Journal de l'année Édition 1985 1985Éd. 1985

Placée sur la défensive par une opposition tentée de pratiquer la fuite en avant sur le terrain glissant de l'insécurité, la gauche a dû accepter de faire quelques concessions. Comme l'ont prouvé les mesures du 10 octobre 1984 renforçant le contrôle de l'immigration clandestine et préludant surtout au regroupement familial. Mesures destinées à combattre l'équation largement ancrée dans l'inconscient collectif : immigrés = insécurité. Ce thème privilégié du Front national, Jacques Chirac l'a repris en intronisant solennellement à l'Hôtel de Ville un conseil parisien de sécurité et de prévention de la délinquance, destiné à empêcher que « Paris devienne Chicago ». Le chef du RPR a attaqué un autre bouc émissaire traditionnel de l'opposition, Robert Badinter. « Avoir nommé un avocat garde des Sceaux est une erreur fondamentale... » Quelque temps avant cette déclaration, plusieurs centaines de chauffeurs de taxi étaient allés manifester sous les fenêtres du domicile du garde des Sceaux à la suite du meurtre de l'un des leurs, le 22 mars 1984, au bois de Boulogne. Éperonnés par le même réflexe qui, un an auparavant, avait conduit plusieurs milliers de policiers à manifester place Vendôme après la mort de deux de leurs collègues.

Dans la rubrique des faits divers qui ont frappé l'imagination des Français, l'assassinat du petit Gregory, jeté pieds et poings liés dans la rivière d'un petit village des Vosges, le 16 octobre 1984, a tenu en haleine les médias pendant plusieurs semaines. L'occasion pour les partisans de la peine de mort de réclamer son rétablissement. Occasion confortée après les meurtres en série de personnes âgées dans le 18e arrondissement de Paris, une affaire qui, portée sur le terrain politique, a provoqué de violentes empoignades verbales à la Chambre des députés.

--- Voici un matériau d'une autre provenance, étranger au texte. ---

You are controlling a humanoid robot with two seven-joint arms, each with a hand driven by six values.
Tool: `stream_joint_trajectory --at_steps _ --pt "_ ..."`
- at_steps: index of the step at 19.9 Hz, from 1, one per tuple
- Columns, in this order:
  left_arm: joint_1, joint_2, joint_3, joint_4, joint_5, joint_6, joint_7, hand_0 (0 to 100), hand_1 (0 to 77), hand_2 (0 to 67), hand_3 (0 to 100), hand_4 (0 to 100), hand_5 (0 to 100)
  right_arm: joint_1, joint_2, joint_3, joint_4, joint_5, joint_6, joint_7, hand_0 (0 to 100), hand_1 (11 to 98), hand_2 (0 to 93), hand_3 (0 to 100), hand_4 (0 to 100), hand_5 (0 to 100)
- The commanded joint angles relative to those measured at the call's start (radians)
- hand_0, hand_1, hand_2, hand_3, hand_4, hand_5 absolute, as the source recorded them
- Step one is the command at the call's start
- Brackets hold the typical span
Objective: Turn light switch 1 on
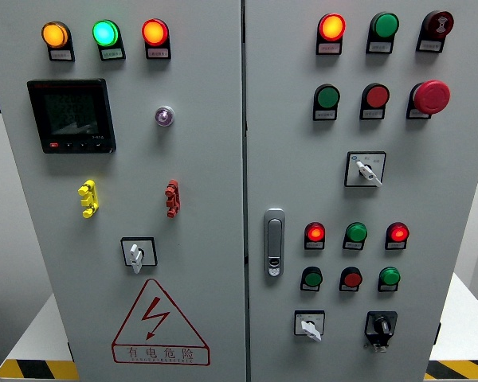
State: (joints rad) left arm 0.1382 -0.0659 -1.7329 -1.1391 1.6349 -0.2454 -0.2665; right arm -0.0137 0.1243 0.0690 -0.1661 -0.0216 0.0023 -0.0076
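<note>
Neither robot hand in frame, so can't tell hand state. Grey control cabinet (199, 334) fills the head view, two doors. Left door: amber lamp (54, 35), green lamp (105, 33) and red lamp (154, 33) lit along the top, black meter display (70, 114) below, white rotary switch (136, 254) lower centre above the warning triangle (159, 325). Right door: more lamps, red mushroom stop button (431, 96), door handle (274, 243), rotary switches at (366, 169) and (309, 325). No label visible saying which is switch 1.

the small white labels under my lit orange round lamp (55, 34) are too tiny to read. the dark square digital meter (71, 115) shows only blurred figures. the grey metal cabinet (199, 334) is cut off at the bottom edge.
</note>
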Motion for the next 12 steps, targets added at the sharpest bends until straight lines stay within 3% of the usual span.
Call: stream_joint_trajectory --at_steps 1,4,6,10,12 --pt "0.003 0.001 0.01 -0.178 -0.018 0.0 0.065 0 16.6 18.0 17 35 34 0.0 -0.0016 0.0 -0.001 0.0 0.001 0.0 0 19.5 0.0 19 19 11" --pt "0.015 0.006 0.041 -0.371 -0.09 0.0 0.142 0 16.1 19.7 25 46 41 0.0 -0.0016 0.0 -0.001 0.0 0.001 0.0 0 19.5 0.0 19 19 11" --pt "0.026 0.011 0.052 -0.459 -0.11 0.0 0.184 0 15.6 20.5 27 45 41 0.0 -0.0001 0.0 -0.001 0.0 0.001 0.0 0 19.6 0.0 19 19 11" --pt "0.021 0.018 0.065 -0.56 -0.113 0.0 0.202 0 14.5 21.9 38 56 44 0.0 -0.0001 0.0 -0.001 0.0 0.001 0.0 0 19.6 0.0 19 19 11" --pt "0.015 0.046 0.079 -0.579 -0.115 0.0 0.204 0 14.4 21.9 42 60 45 0.0 -0.0001 0.0 0.0 0.002 0.001 0.0 0 19.6 0.0 19 19 11"
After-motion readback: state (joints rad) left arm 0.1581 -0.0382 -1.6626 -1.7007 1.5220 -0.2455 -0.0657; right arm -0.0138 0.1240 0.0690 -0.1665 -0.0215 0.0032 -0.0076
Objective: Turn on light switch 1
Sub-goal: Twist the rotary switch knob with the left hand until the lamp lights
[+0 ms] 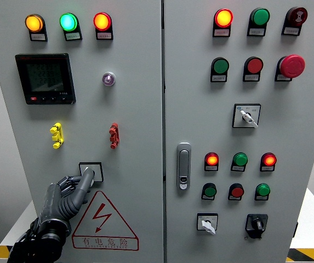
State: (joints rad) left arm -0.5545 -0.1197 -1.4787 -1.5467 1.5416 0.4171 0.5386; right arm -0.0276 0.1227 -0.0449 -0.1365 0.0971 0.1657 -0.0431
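Left hand [69, 192], dark grey metal, comes up from lower left; 1 extended finger touches the small square white-faced switch [91, 171] low on the left grey cabinet door [135, 109], other fingers curled, gripping nothing. Switch sits above the red triangular hazard sticker [104, 222], below the yellow toggle [57, 135].

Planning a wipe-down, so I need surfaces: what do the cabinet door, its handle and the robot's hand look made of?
Cabinet door: likely painted sheet metal, matte grey, flat. Door handle: silvery, soft sheen, metal or metallised plastic. Left hand: dark grey, slightly glossy, probably plastic or rubber.
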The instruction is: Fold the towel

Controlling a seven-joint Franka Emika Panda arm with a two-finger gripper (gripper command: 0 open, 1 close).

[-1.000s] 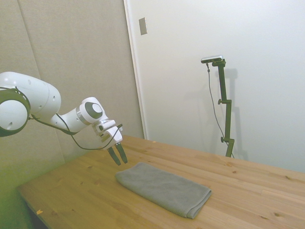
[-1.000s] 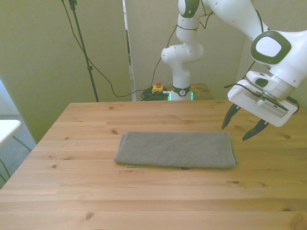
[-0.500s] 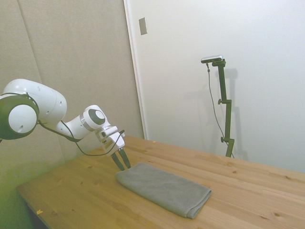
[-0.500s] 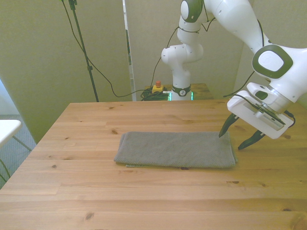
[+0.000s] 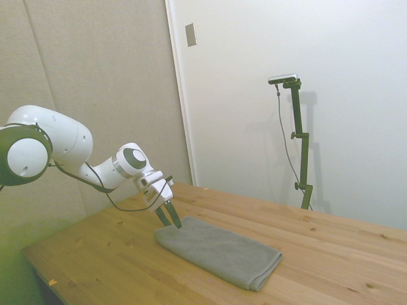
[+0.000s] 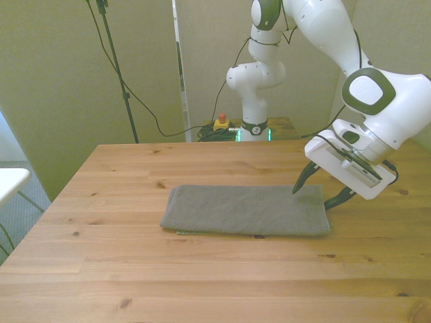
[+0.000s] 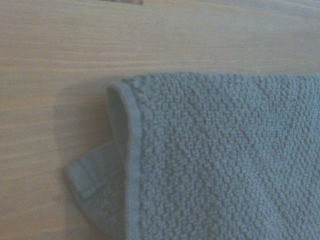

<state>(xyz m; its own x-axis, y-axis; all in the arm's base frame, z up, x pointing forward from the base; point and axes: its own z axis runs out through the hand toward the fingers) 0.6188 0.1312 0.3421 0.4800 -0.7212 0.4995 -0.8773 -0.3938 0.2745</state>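
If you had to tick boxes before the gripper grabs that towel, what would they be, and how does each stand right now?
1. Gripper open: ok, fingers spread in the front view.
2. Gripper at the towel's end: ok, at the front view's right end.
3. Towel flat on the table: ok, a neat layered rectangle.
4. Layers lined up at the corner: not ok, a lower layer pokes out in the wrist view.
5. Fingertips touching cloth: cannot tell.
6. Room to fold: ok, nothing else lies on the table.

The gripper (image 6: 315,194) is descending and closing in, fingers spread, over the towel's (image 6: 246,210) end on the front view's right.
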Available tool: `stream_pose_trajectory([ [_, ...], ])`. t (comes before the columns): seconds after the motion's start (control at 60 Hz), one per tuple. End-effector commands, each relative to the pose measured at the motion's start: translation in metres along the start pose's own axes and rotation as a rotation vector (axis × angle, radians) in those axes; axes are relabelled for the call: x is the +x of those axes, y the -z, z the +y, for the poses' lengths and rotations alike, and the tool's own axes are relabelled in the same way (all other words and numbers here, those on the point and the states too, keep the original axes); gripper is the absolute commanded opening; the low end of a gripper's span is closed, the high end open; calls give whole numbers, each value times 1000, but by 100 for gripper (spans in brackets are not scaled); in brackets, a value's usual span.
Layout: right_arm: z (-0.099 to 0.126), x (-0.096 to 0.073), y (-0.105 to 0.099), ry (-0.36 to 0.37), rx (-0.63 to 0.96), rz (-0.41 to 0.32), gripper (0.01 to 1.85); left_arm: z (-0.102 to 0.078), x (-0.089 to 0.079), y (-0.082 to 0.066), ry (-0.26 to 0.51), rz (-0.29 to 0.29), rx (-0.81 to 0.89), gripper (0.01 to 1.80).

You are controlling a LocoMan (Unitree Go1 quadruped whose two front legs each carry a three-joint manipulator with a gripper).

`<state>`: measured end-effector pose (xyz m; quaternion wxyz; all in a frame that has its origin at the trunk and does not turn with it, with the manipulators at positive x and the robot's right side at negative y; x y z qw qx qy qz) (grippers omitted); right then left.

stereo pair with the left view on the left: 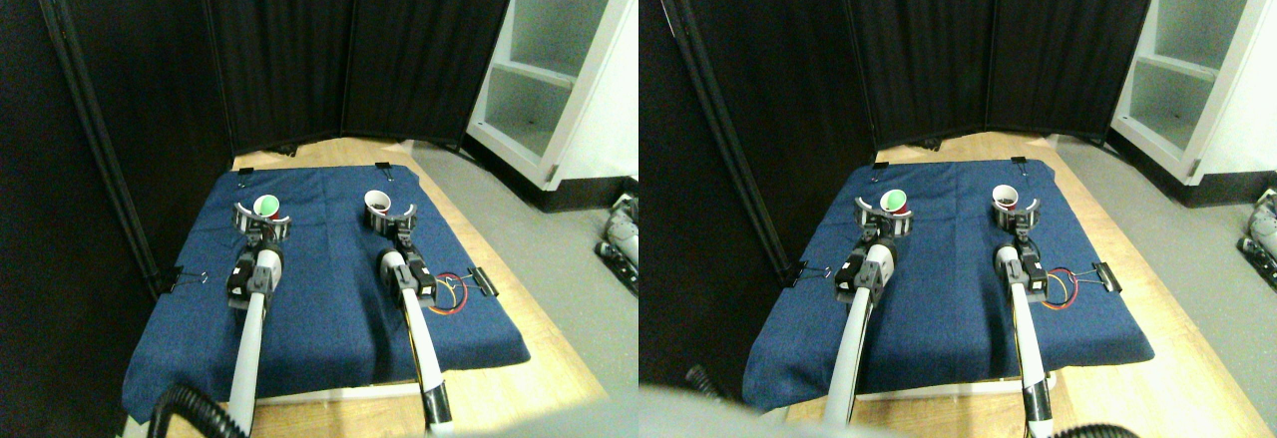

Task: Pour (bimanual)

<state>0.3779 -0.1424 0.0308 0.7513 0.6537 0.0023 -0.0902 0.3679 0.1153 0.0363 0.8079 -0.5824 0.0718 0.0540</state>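
Two small red cups stand at the far end of a blue cloth (329,298). The left cup (266,205) shows a green inside and the right cup (377,200) a white inside. My left gripper (262,221) sits just in front of the green cup, its curved grey jaws spread wide to either side of the cup's near face. My right gripper (390,217) is just in front of the white cup and a little to its right, also open. Neither gripper holds anything.
The cloth lies on a wooden board (539,358), held by binder clips (483,281). Red and yellow wires (449,293) loop beside the right arm. Black curtains (289,49) close off the back and left. A white shelf unit (559,69) stands at the back right.
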Motion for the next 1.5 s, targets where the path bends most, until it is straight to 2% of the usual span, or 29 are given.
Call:
stream_pose_trajectory([
  [0.017,16,-4,2,-86,13,-21,55,-14,-3,-1,68,-23,-16,91],
  [0.067,17,-5,2,-106,-5,-33,44,-14,-4,0,76,-29,-24,76],
  [0.133,18,-5,2,-120,-14,-47,33,-16,-6,1,86,-33,-25,67],
  [0.2,21,-7,3,-124,-18,-62,33,-17,-7,2,90,-31,-26,61],
  [0.233,23,-9,3,-128,-26,-73,33,-18,-6,2,100,-43,-16,48],
  [0.3,25,-11,4,-139,-11,-86,33,-21,-7,3,126,-59,7,34],
  [0.4,25,-12,4,-150,-18,-94,33,-23,-6,4,166,-73,84,33],
  [0.45,24,-11,4,-157,-20,-92,33,-23,-6,5,171,-80,97,45],
  [0.5,24,-11,4,-159,-33,-101,33,-23,-5,6,191,-85,115,70],
  [0.533,24,-11,4,-158,-32,-103,33,-23,-5,7,195,-83,119,74],
  [0.567,24,-11,4,-155,-25,-104,33,-24,-5,7,212,-79,128,90],
  [0.6,24,-13,3,-153,-27,-108,33,-23,-4,8,228,-93,140,97],
  [0.683,23,-14,3,-148,-33,-113,33,-24,-2,8,256,-123,149,90],
  [0.85,23,-15,3,-145,-53,-114,33,-25,-3,7,263,-123,160,84],
  [1.167,24,-20,3,-141,-58,-115,33,-22,-7,5,280,-49,113,88],
  [1.2,24,-22,3,-137,-63,-120,33,-21,-7,5,280,2,100,95],
  [1.233,24,-22,2,-137,-64,-120,33,-21,-7,5,277,18,105,100],
  [1.25,24,-22,2,-137,-64,-120,33,-21,-8,4,272,40,111,107],
  [1.267,24,-23,2,-138,-63,-118,33,-20,-8,4,261,81,121,124],
  [1.3,24,-23,2,-137,-62,-118,33,-20,-9,5,252,112,121,146],
  [1.35,24,-24,1,-139,-61,-113,33,-20,-10,4,251,120,132,160],
  [1.383,24,-25,1,-137,-55,-111,33,-20,-11,4,261,102,118,158],
  [1.433,24,-25,0,-141,-63,-111,33,-21,-12,4,299,44,89,141],
  [1.45,24,-25,0,-141,-63,-111,33,-21,-12,4,299,44,89,141],
  [1.467,24,-25,0,-142,-60,-110,33,-22,-12,4,313,17,68,130],
  [1.5,24,-26,-1,-143,-55,-109,33,-23,-12,4,325,-8,49,118],
])
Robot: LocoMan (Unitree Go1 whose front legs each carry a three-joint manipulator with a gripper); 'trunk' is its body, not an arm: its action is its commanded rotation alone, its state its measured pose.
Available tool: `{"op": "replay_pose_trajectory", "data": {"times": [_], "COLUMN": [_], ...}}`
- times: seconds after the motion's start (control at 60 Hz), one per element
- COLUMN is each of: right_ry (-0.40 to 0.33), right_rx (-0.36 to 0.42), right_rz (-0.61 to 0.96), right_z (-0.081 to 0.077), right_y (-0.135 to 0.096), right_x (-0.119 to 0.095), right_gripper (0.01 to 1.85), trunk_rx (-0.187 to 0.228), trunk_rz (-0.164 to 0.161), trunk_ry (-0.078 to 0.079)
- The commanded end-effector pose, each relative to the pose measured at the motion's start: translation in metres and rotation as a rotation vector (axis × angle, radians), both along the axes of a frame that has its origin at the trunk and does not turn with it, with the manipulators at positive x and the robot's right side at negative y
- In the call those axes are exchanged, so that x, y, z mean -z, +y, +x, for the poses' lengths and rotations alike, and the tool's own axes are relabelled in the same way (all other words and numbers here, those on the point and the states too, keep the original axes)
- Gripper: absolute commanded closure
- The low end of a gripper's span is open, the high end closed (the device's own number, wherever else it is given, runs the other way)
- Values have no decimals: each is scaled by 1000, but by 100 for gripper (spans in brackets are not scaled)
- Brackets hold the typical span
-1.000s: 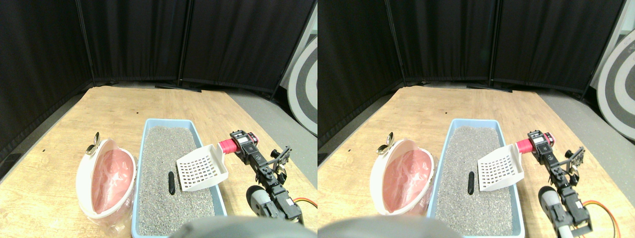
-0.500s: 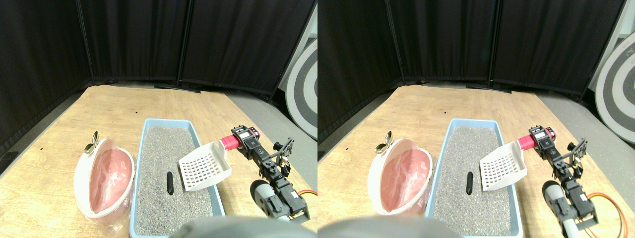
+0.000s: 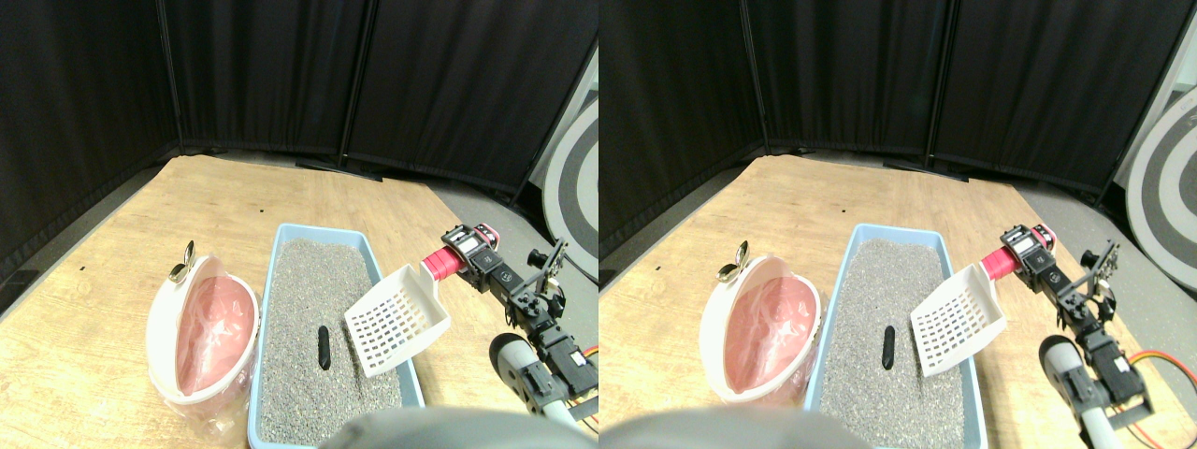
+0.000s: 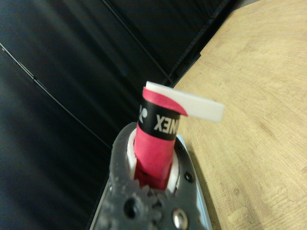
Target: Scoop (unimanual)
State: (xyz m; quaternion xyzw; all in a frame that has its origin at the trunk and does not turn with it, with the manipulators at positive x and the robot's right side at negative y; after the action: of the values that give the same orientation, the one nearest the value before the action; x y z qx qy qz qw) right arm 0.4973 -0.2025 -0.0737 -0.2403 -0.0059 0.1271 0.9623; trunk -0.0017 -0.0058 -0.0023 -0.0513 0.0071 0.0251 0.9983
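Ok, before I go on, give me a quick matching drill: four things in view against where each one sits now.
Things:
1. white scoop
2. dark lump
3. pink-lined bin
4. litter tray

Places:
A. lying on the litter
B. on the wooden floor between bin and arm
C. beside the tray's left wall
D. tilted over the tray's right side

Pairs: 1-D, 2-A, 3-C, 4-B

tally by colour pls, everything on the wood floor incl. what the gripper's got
White: 1, slotted scoop with red-wrapped handle, in the right gripper
White with pink liner: 1, bin
Light blue: 1, litter tray
Black: 1, lump on the litter
Metallic: 1, clip on the bin rim
Total: 5
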Motion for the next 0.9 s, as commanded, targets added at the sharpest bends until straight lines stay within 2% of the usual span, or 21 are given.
{"op": "replay_pose_trajectory", "data": {"times": [0.017,0.417,0.483,0.6,0.783,0.8,0.817,0.85,0.9], "right_ry": [-39,-38,-43,-47,-46,-48,-51,-52,-54], "right_rx": [7,-33,-13,-31,-10,-11,-17,-31,-36], "right_rz": [3,-79,-113,-114,-128,-132,-144,-135,-133], "right_z": [3,11,13,15,16,16,17,18,18], "right_y": [4,11,13,14,17,18,18,18,18], "right_x": [-8,-13,-14,-16,-17,-16,-15,-13,-11], "right_gripper": [180,180,180,180,180,179,169,179,180], "trunk_rx": [-14,-20,-22,-24,-31,-34,-34,-38,-41], "trunk_rz": [-29,-43,-46,-53,-60,-62,-62,-64,-66], "trunk_ry": [13,18,20,20,23,23,23,23,24]}}
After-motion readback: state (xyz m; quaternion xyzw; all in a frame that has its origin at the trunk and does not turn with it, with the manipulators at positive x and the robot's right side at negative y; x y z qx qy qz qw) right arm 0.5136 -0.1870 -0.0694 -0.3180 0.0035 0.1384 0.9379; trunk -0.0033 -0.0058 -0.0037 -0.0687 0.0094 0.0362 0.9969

Plus que les grandes affaires criminelles (elles font en moyenne 250 morts chaque année en France... contre 12 000 décès sur les routes), l'inflation des petits délits a continué d'alimenter le sentiment d'insécurité des Français, toujours plus nombreux à recourir à l'autodéfense. Pourtant, en termes statistiques, d'après une enquête de l'Express, la France n'est pas la plus mal lotie : si 63 Français sur 1 000 sont victimes d'un crime ou d'un délit, les Danois (81 pour 1 000), les Allemands de l'Ouest (73 pour 1 000) et les Britanniques (66 pour 1 000) souffrent d'une criminalité plus importante.

Le terrorisme français

Contrairement aux années qui ont suivi l'accession de la gauche au pouvoir, l'Hexagone n'a pas été le théâtre en 1984 d'actions terroristes « importées » de l'extérieur, via notamment les extrémistes palestiniens. En revanche, le terrorisme « made in France » n'a pas disparu. À commencer par les menées d'Action directe, responsable de sept attentats dans les dix premiers mois de l'année. Aucun blessé grave, mais de gros dégâts matériels. La brigade criminelle a arrêté trois militants présumés de ce groupe, dissous en juillet 1982, issu de l'extrême gauche : Régis Schleicher, Nicolas et Claude Halfen, tous les trois inculpés pour le meurtre de deux policiers avenue Trudaine à Paris, le 31 mai 1983. Arrestations et inculpations ponctuées d'un chapelet de bombes dirigées contre des établissements publics, pour la plupart, liés à la défense nationale. Action directe a tenté de faire sauter le 23 août le siège de l'Union de l'Europe occidentale à Paris. Mais le dispositif de la voiture piégée n'a pas fonctionné et l'explosif a échoué... à la fourrière.

Plus folklorique encore fut la saga du groupe M5, auteur de trois attentats à Lyon-Perrache, Annecy et Grenoble, en août 1984. Derrière cette organisation, qui exigeait 30 millions de francs du gouvernement « comme prix à payer pour la sécurité des Français », se dissimulaient un artisan bricoleur et un étudiant au chômage...

Autrement plus « cadrés » politiquement furent les assassinats de réfugiés basques espagnols victimes du GAL (groupe antiterroriste de libération) : dix nommes tués en six mois dans le sud-ouest de la France. Au moment où les attentats se multipliaient au Pays basque espagnol contre les touristes et les intérêts français, Paris et Madrid tombaient d'accord pour renforcer leur lutte contre le terrorisme. Deux réfugiés basques furent ainsi victimes du revirement du gouvernement français en matière d'extradition, puisqu'ils furent livrés au mois de septembre aux autorités espagnoles.